Ben, a New Zealander, himself, came to the UK in 1943 to serve with the Royal Navy. His droll and free-thinking antipodean views about the origins of World War II: There was in the aftermath of the war a view that Churchill had resolved a conflict which he had played a major role in starting in the first place, came as something of a shock to an Englishman brought up on the chauvinistic propaganda that Winston Churchill was the saviour of the sceptred isle. The green and pleasant Jerusalem promised to returning warriors was in fact a monochrome and bankrupt land inhabited by disillusioned people from among whose ranks came a bulging post-bag of respondents to Bens advert for a crew.

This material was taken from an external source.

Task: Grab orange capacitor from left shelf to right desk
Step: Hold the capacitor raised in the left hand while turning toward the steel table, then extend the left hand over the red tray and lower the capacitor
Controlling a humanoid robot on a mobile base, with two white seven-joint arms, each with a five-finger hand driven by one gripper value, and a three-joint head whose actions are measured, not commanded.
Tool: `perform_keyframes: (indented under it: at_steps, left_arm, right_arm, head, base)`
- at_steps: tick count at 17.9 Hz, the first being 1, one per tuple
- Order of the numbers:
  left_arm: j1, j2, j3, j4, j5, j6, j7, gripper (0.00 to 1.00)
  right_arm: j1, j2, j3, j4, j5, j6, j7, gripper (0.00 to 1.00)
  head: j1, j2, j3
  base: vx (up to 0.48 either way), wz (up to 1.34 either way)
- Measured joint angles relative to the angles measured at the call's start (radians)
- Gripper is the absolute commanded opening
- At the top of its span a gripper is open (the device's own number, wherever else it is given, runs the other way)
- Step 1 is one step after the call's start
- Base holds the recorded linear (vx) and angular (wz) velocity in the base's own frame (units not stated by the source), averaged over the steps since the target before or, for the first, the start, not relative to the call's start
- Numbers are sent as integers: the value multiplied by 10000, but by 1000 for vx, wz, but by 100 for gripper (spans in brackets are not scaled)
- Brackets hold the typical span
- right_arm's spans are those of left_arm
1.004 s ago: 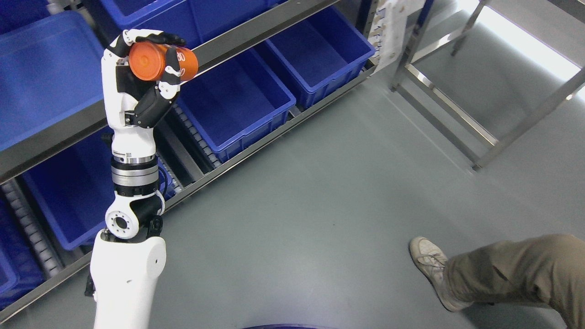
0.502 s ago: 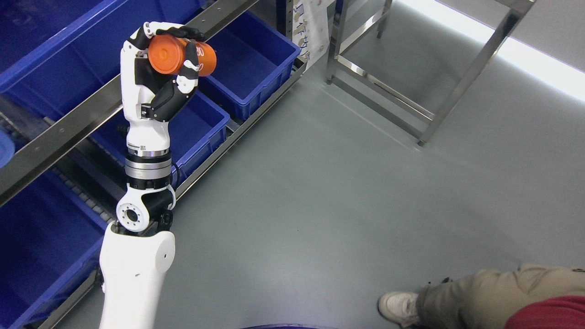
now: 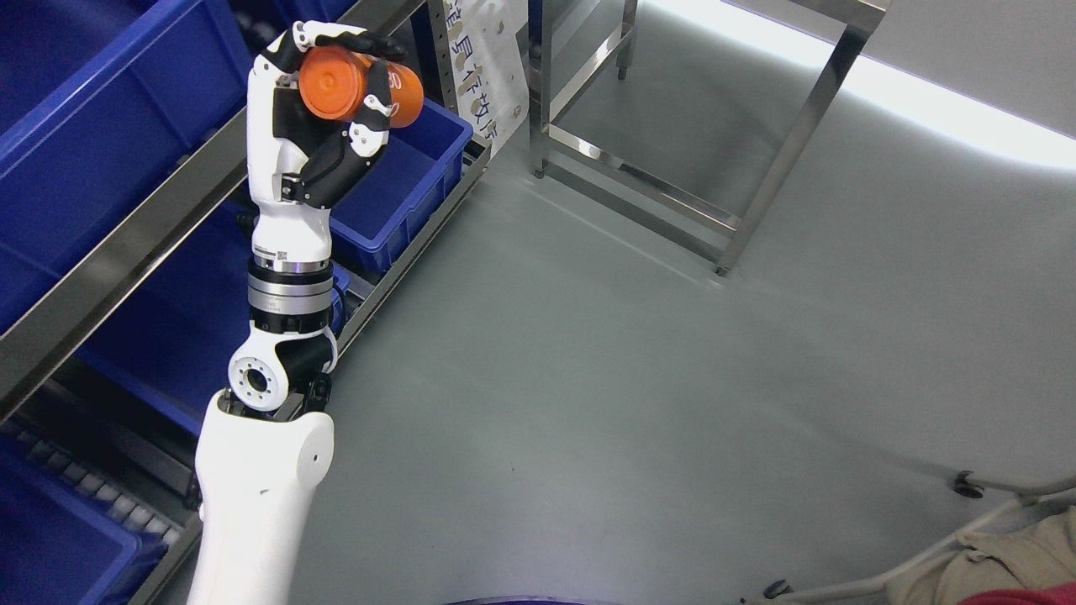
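Head view: the left robot hand (image 3: 324, 109) is raised upright at upper left, fingers (image 3: 370, 118) curled tight around the orange capacitor (image 3: 360, 76), which is held on its side, flat end toward the camera. It is seen in the air in front of the shelf (image 3: 126, 244) with blue bins (image 3: 403, 181). A steel frame (image 3: 672, 202) stands on the grey floor (image 3: 630, 403). A person's trouser leg (image 3: 1009, 563) is seen at lower right.
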Motion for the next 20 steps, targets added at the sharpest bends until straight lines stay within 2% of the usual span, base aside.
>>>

The one he chose was Peter Fox, a Portsmouth-based yachtsman, and it is with him the reader shares their first landfall in the Canaries from the deck of Tern II, the thoroughbred Victorian gentlemans yacht, which once belonged to the legendary yachtsman and author Claud Worth: It was a beautiful night, soft and warm but impenetrably black. We needed the (leading) lights. Peter went up forward to get a clear view under the foot of the jib. Got them! One, two, three, four...seven, eight, nine, ten. I give up there are hundreds of the b***** things! the explanation soon became clear: close by were dozens of fishing boats all using red flares.
The author treats the reader to historical asides which put the cruise into cultural, political and sociological context. Whether its the moribund sight of a Grand Banks schooner arriving in Lisbon with its holds full of fish; the sourness of the slaving legacy behind the sweetness of West Indian Calypsos, or the misguided do-gooding of European missionaries in the Pacific, Ben always provides a greater picture thereby bringing gravitas to a privileged voyage.
Along the watery highway Ben introduces great figures from the past who have helped fill the psyches, of those of us whove never been there with exotic images of these enchanting isles. Literary giants like Herman Melville, pirates like William Dampier, the unique Charles Darwin as well as other cruising sailors from William Albert Robinson to Eric Hiscock all join Bens cruise at appropriate stages.